- _Brief_:
Starting at the line that contains "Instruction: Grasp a", transcribe every remaining line of the data below exactly, and omit all pictures.

- _Supplied entries_:
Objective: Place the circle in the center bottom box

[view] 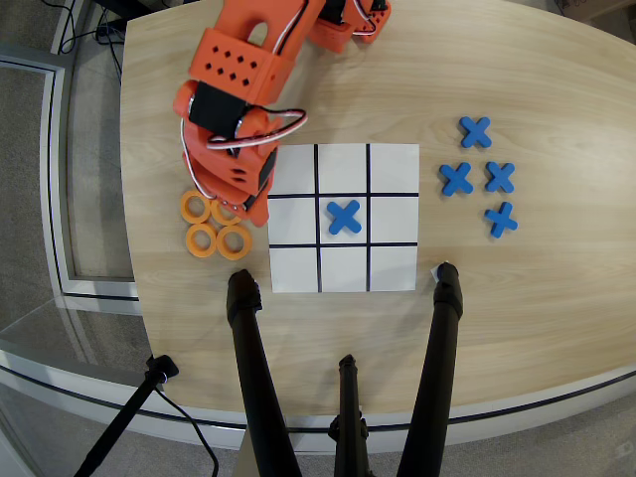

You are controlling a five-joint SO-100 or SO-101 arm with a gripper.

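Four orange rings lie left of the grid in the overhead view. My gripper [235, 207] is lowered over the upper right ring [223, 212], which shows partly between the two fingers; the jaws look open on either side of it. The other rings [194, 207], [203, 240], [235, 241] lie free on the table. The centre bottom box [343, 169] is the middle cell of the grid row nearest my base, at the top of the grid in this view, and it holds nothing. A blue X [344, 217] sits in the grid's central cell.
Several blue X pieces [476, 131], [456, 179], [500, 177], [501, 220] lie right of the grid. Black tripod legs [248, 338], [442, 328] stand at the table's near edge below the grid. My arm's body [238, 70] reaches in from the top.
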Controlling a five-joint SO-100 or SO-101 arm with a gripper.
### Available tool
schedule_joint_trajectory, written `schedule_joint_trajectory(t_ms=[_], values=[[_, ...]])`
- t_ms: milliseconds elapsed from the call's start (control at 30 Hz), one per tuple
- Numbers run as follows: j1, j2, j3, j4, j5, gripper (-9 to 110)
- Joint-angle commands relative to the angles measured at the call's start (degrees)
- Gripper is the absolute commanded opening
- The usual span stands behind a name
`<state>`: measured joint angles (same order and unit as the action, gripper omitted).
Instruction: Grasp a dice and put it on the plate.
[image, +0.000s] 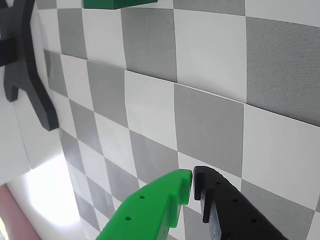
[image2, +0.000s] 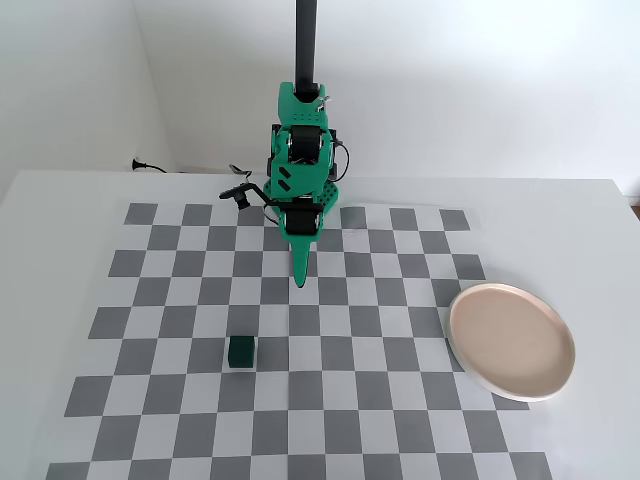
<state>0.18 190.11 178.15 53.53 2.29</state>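
so the grasp has not begun. in the fixed view the gripper hangs over the far middle of the checker mat, its two fingers closed together with nothing between them. the dice sits nearer and to the left, well apart from it; the plate lies empty at the right. next, judging from this, the jaws must open and reach down to the dice.
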Motion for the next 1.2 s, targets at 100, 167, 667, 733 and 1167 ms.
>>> schedule_joint_trajectory(t_ms=[100,167,667,733,1167], values=[[-0.9,1.1,-0.9,0.1,-0.1,-4],[-0.9,1.1,-0.9,0.1,-0.1,-4],[-5.1,1.0,-0.9,0.0,-9.5,-4],[-5.1,1.0,-0.9,-1.6,-16.2,-4],[-1.0,1.0,-0.9,-1.5,-54.6,-4]])
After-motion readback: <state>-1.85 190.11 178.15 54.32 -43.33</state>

- _Exercise result_:
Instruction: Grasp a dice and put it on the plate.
[image, +0.000s] 
[image2, +0.000s] 
<state>0.18 190.11 178.15 53.53 2.29</state>
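so the grasp has not begun. in the fixed view the gripper hangs over the far middle of the checker mat, its two fingers closed together with nothing between them. the dice sits nearer and to the left, well apart from it; the plate lies empty at the right. next, judging from this, the jaws must open and reach down to the dice.
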Motion for the next 1.2 s, targets at 100, 167, 667, 733 and 1167 ms.
>>> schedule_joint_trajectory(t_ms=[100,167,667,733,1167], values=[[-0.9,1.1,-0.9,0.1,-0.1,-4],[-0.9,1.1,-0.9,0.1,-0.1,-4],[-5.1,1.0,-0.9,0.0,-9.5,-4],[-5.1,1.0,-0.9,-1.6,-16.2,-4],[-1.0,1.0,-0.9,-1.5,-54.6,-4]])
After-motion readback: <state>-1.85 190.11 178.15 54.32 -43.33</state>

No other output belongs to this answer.